The Exynos 9820 features two of those custom CPUs, two of Arm Holdings Cortex A75 cores, and four of Arm's low-power Cortex-A55 cores, for a total of 10 cores.

The chip also incorporates Arm's Mali-G76 graphics cores, something that Samsung claims delivers "a 40% performance boost or 35% power savings, allowing longer play time of graphic-intensive mobile games or interactive [augmented reality] applications."

Samsung is also following the trend Apple and Huawei's HiSilicon set by embedding a dedicated "neural processing unit," that the South Korean giant asserts "performs [artificial intelligence] tasks around seven times faster than the predecessor."

And finally, the Exynos 9820 has a cellular modem that's capable of 2 gigabits-per-second download speeds.

The manufacturing technology and timetable

Samsung's Exynos 9810 was built using the company's second-generation 10 nanometer technology, known as 10nm LPP. The Exynos 9820, Samsung says, is built using the company's 8nm LPP technology, which WikiChip describes as an "extension" of 10nm LPP.

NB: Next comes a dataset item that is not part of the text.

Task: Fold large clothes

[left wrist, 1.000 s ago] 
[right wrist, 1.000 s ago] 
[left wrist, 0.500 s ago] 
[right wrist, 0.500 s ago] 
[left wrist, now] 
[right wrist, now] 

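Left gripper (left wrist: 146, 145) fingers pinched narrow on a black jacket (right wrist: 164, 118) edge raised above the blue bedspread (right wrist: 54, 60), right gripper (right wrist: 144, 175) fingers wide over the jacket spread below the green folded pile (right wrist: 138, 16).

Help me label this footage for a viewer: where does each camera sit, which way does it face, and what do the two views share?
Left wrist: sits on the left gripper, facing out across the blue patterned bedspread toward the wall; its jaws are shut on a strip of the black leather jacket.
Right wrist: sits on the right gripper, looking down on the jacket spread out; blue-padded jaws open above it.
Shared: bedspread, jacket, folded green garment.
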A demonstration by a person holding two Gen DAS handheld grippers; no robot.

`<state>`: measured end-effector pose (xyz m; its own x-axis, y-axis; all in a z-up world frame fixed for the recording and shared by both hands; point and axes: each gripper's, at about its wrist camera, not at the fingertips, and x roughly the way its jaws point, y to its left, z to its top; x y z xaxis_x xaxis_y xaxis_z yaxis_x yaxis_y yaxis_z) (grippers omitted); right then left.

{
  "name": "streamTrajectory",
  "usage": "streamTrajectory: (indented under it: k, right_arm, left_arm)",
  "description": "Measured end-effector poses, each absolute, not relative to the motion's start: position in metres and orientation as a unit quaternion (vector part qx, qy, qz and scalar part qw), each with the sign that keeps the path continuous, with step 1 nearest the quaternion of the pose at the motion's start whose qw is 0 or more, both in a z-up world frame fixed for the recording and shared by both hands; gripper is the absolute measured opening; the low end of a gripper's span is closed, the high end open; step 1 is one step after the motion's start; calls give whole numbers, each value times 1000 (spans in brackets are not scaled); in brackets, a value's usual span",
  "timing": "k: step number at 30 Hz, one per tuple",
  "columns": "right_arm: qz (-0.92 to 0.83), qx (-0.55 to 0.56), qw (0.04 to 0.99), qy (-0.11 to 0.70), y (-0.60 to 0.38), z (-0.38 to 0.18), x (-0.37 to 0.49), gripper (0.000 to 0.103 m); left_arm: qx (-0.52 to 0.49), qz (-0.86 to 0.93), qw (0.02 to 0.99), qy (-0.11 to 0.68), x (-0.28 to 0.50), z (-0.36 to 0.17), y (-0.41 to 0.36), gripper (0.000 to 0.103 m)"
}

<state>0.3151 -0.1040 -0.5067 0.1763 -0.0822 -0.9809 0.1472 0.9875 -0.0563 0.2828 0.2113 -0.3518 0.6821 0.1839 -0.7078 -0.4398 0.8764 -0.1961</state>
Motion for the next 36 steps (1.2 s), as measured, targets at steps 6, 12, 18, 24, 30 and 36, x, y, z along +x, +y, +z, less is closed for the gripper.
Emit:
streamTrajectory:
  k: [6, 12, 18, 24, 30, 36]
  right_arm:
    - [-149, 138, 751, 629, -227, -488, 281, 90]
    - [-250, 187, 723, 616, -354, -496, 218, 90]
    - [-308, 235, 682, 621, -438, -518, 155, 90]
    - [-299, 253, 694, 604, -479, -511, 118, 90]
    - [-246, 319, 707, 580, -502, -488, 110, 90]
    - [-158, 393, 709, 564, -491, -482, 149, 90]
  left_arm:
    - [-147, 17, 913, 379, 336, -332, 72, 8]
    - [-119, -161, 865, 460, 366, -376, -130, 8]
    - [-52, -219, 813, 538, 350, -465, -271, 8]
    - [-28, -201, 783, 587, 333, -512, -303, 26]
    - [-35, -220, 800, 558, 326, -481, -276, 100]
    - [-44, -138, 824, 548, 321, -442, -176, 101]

The 8nm LPP, Samsung explains, "reduces power consumption by up to 10% compared to the 10nm LPP process."

In other words, it looks as if the big performance and efficiency increases of the Exynos 9820 come largely from design enhancements rather than from the change in manufacturing technology.

The company claims that this chip should be in mass production by the end of 2018, which is the right timeline for a chip that's expected to power its upcoming flagship Galaxy S10 smartphones in the first half of 2019.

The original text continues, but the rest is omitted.